Our company’s securities portfolio realized a gain of $169,539 on the sale of trading securities during the nine months ended September 30, 2010 compared to a realized loss in 2009 of $180,740. Other income, primarily derived from dividends and interest earned, decreased in the nine months ended September 30, 2010 to $33,011 (nine months to September 30, 2009 - $106,883).

 

Our company’s basic and diluted loss per share for the nine months ended September 30, 2010 was $0.05 compared to $0.02 per share for the nine months ended September 30, 2009. The weighted average number of shares outstanding was 34,031,604 at September 30, 2010 compared to 31,919,602 for the nine months ended September 30, 2009. The increase in the weighted average number of shares outstanding can be attributed to the issuance of (i) 250,000 shares in connection with the conversion of the remaining Debenture; (ii) the repurchase and subsequent cancellation of 80,891 shares in connection with a debt settlement; (iii) the issuance of 1,088,000 shares in connection with two private placement financings completed during the period; and (iv) the issuance of 360,000 shares in connection with the exercise of warrants during the period.

 

Liquidity and Capital Resources

 

Historically, Xtra-Gold’s principal source of funds is its available resources of cash and cash equivalents and investments, as well as equity and debt financings.

 

Liquidity Discussion

 

Net cash provided by financing activities for the nine months ended September 30, 2010 was $1,199,852 (2009 - $901,311).

 

As of September 30, 2010, our company had working capital equity of $1,966,044, comprised of current assets of $2,134,788 less current liabilities of $168,744. Our company’s current assets were comprised mostly of $1,915,544 in cash and cash equivalents and $169,821 in trading securities, which is based on our company’s analysis of the ready saleable nature of the securities including an existing market for the securities, the lack of any restrictions for resale of the securities and sufficient active volume of trading in the securities. Our company’s trading securities are held in its investment portfolio with an established brokerage in Canada in which our company primarily invests in the common shares and income trust fund units of publicly traded resource companies.

 

Our company has historically relied on equity and debt financings to finance its ongoing operations. Existing working capital, possible debt instruments, anticipated warrant exercises, further private placements and anticipated cash flow are expected to be adequate to fund our company’s operations over the next year. Our company has no lines of credit or other bank financing arrangements. Generally, our company has financed operations to date through the proceeds of the private equity financings and a convertible debt financing. In connection with our company’s business plan, Management anticipates that our company will spend an aggregate of approximately $2,000,000 comprised of $1,000,000 for exploration expenses in connection with our Phase III Drill Program of our Kibi Gold Discovery located on our Kibi Project and approximately $1,000,000 for general and administrative expenses (which includes approximately $500,000 in non-cash expenses). However, we may not expend this amount unless we are able to raise additional capital. Upon completion of our Phase III Drill Program at our Kibi Project, subject to positive results from this program, we plan to spend an additional $5,000,000 in drilling expenditures in the Kibi Gold Discovery to identify a potential resource. This $5,000,000 drilling program cannot be completed unless our company is successful in raising additional capital.

 

Until our company achieves profitability, we will need to raise additional capital for its exploration programs. Our company intends to finance these expenses with our cash proceeds and to the extent that our cash proceeds are not sufficient, then from further sales of our equity securities or debt securities, or from investment income. Thereafter, our company may need to raise additional capital to meet long-term operating requirements. Additional financing may not be available upon acceptable terms, or at all. If adequate funds are not available or are not available on acceptable terms, our company may not be able to take advantage of prospective new business endeavors or opportunities or existing agreements and projects which could significantly and materially restrict our company’s business operations.
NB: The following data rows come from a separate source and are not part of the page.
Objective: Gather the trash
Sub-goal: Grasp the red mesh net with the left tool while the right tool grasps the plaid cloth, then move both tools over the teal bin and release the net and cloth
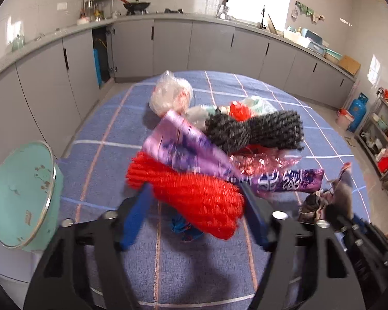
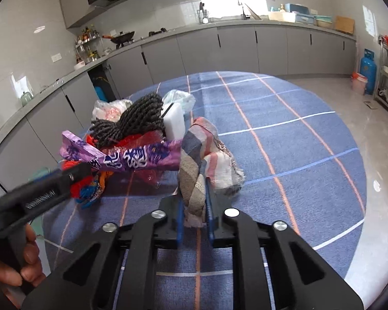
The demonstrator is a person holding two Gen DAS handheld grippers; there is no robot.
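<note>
Motion blur smears the red knit bundle point(image 1: 191, 196) at centre frame, gripped between the left gripper point(image 1: 196, 193) jaws. The right gripper point(image 2: 194, 193) jaws clench a striped cloth point(image 2: 207, 160). Both lie on the blue surface point(image 2: 297, 142); a teal bin point(image 1: 23, 193), contents hidden, sits lower left.

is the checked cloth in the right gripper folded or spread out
Bunched, not spread: the checked cloth stands crumpled in a lump, its lower end pinched between the right gripper fingers.

white characters on the purple wrapper point(image 2: 132, 159) are unreadable.
</note>
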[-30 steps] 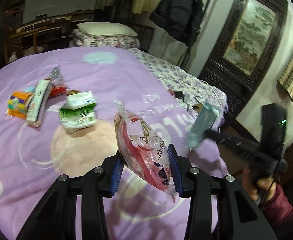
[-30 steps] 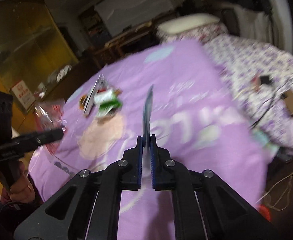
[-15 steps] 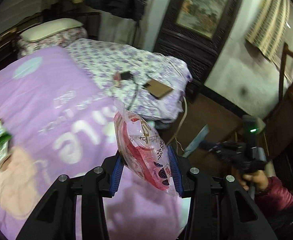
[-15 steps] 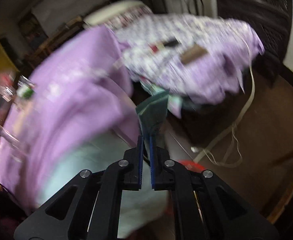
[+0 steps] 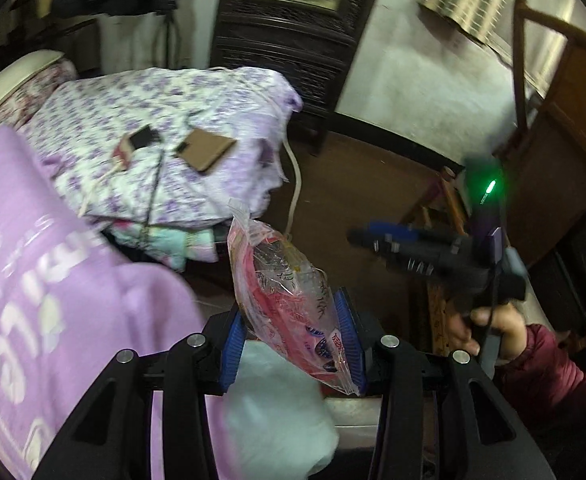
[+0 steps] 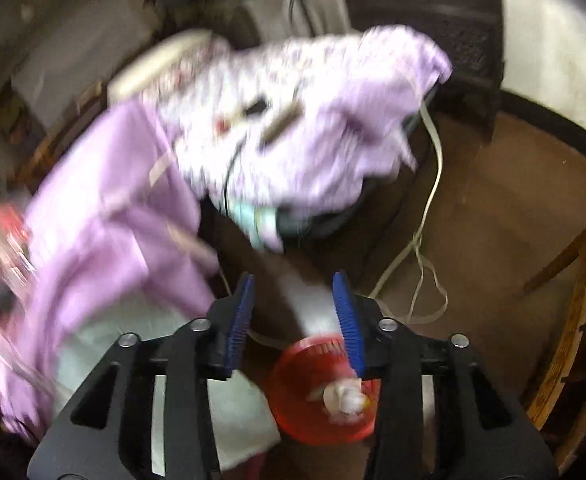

The independent auditors’ report accompanying Xtra-Gold’s December 31, 2009 and December 31, 2008 consolidated financial statements contains an explanatory paragraph expressing doubt about our company’s ability to continue as a going concern. The consolidated financial statements have been prepared “assuming that we will continue as a going concern”, which contemplates that our company will realize its assets and satisfy its liabilities and commitments in the ordinary course of business.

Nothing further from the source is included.